"Vision," "The Darkness of Day," "Radical Light"

David Hudson

"The fifth collaboration of director Margarethe Von Trotta and actress Barbara Sukowa, Vision continues the proto-feminist canonization of Blessed Hildegard von Bingen (Sukowa), 12th-century Benedictine magistra, scientist, visionary composer, and literal receptor of visions." Nick Pinkerton in the Voice: "A bustling figure among ancient gray colonnades when not ill to extreme unction, Von Bingen is presented as prophet of a more modern and less gloomy faith, rejecting mortification and calcified prejudices, and so meeting tut-tut disapproval from catacomb-faced church elders.... Vision is more immediate and immersive when dealing in the jealous attachments among sisters; when circumstance and politics tear [assistant] Richardis [Hannah Herzsprung] from Hildegard, Sukowa's performance rears to towering heights of abjection."

More from Diego Costa (Slant), Stephen Holden (New York Times), Benjamin Mercer (L), Joshua Rothkopf (Time Out New York) and James van Maanen. Earlier: Daniel Kasman. For Filmmaker, Damon Smith talks with Von Trotta "about the lives of saints, religion and science, Bergman's The Seventh Seal, and kissing on the lips." At New York's Film Forum.

"Jay Rosenblatt makes friendly art films," writes Mike Hale in the NYT. Their "appeal stems partly from their formal beauty. Mr Rosenblatt splices together bits of all kinds of footage — industrial and educational films, news, home movies — as seamlessly as any crack Hollywood editor.... The Darkness of Day, the main attraction of a five-film program of shorts beginning on Wednesday at the Museum of Modern Art, is a response to the suicide of a woman Mr Rosenblatt knew. The 26-minute meditation, with a soundtrack of journal entries and anecdotes, often pairs images and words in a way that could seem banal if it weren't executed so artfully." More from Michelle Orange (Voice). The Darkness of Day: Recent Films by Jay Rosenblatt runs through Monday.

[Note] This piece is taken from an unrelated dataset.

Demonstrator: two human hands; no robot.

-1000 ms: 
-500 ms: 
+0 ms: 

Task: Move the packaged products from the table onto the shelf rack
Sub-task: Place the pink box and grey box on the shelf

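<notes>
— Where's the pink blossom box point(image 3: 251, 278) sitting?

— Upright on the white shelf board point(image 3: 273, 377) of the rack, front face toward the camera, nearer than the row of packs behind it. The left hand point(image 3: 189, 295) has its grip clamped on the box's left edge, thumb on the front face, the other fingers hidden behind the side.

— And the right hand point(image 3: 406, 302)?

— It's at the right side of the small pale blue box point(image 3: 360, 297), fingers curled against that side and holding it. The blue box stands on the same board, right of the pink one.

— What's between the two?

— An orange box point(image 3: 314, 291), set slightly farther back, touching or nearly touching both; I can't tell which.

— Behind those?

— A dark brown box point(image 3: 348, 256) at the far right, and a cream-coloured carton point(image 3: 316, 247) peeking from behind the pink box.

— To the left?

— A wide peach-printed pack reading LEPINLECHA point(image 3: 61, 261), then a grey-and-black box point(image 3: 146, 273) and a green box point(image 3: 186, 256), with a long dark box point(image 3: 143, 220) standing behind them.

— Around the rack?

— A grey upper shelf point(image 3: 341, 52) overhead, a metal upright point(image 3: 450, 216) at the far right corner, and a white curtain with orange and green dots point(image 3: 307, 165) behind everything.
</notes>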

Radical Light: Alternative Film and Video in the San Francisco Bay Area is an "ambitious ecology" that "encompasses an invaluable anthology of firsthand accounts, secondhand appreciations, and historical overviews; a film series with many artists-in-attendance and restored prints (through the winter at the Pacific Film Archive and various SF Cinematheque affiliates); and a gallery show of ephemera at the Berkeley Art Museum," writes Max Goldberg in the San Francisco Bay Guardian. "To first address the question underlying the whole series: why here? Some of the book's contributors offer fanciful conjectures: it must be the ghost of Muybridge, an island ecology, a city that won't hold a straight line, the quality of light, or, more realistically, the influence of the Beats' vow of poverty. While I'm attracted to environmental speculations like these, it seems important not to let them overshadow the essential evidence of hard work without promise of financial compensation or art world status. This is clearest in the Bay Area's rich tradition of artist-run, self-reliant screenings: museum takeovers, backyard hoedowns, and basement salons."

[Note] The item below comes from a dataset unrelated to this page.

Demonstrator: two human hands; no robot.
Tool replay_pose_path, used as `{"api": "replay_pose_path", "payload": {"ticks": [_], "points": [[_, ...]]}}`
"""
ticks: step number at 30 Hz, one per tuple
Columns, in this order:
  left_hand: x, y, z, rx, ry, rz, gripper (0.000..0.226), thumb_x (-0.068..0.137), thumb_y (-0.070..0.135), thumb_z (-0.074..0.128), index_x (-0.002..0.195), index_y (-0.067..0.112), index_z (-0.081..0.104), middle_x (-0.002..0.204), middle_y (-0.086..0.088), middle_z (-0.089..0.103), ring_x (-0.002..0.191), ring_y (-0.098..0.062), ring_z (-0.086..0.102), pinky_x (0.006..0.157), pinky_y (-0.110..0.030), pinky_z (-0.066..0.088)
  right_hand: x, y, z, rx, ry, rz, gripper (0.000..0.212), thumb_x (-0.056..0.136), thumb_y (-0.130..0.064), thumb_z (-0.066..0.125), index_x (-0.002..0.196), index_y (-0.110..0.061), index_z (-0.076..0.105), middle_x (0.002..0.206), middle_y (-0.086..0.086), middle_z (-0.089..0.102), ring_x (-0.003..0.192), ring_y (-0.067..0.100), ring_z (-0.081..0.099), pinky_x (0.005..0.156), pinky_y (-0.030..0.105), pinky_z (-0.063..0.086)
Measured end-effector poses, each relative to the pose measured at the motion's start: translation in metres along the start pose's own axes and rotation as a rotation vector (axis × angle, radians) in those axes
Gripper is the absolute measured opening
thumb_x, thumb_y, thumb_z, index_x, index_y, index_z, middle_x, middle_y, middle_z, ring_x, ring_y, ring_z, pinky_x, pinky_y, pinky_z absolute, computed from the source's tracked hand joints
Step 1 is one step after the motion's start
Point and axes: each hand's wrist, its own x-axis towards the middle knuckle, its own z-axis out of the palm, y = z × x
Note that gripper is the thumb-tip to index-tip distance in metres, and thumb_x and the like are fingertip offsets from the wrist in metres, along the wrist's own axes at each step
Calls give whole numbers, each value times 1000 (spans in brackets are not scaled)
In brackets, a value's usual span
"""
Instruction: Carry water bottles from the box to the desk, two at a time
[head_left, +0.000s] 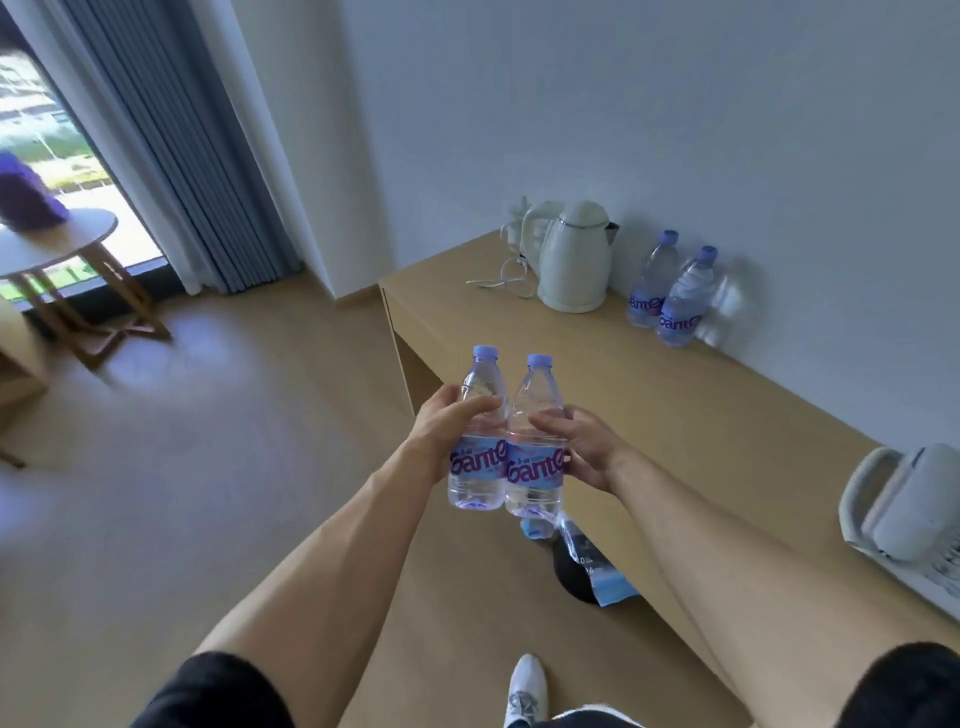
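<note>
the landmark here was the long light wooden desk (649, 415) against the white wall, and everything is placed from it, going left to right.

well left of the desk, by the window, stood a small round table (57, 244) with a blurred purple thing (28, 200) on it, no part of the job.

just off the desk's near left corner, over the floor, the left hand (447, 421) curled its fingers and thumb round the shoulder of 1 clear plastic water bottle with a pale blue cap (480, 431). touching it on the right, the right hand (582, 447) wrapped round a 2nd identical bottle (535, 441). both were upright and pressed side by side, likely so the pair travelled as 1 steady load and could be set down standing.

on the desk's far end sat a cream electric kettle (574, 260) with its white cord (504, 275) trailing left. right of the kettle, 2 more clear bottles (670, 291) stood close to the wall, probably to keep the front of the desk free; the carried pair would fit beside them.

at the desk's near right edge lay a white appliance (904, 509), too cropped to identify. the box was not in view.
</note>
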Motion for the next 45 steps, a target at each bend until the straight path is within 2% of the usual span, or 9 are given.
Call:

The book sees its official launch on Friday; the exhibition's on view through April 3; and the series runs through April 30. More from Jesse Hamlin (San Francisco Chronicle) and Jonathan Kiefer (KQED).

 



The Kids Grow Up, the latest doc from Doug Block, who may be most known for his 51 Birch Street, screens tonight at the Alamo Drafthouse in downtown Austin and Anne S Lewis talks with Block for the Chronicle.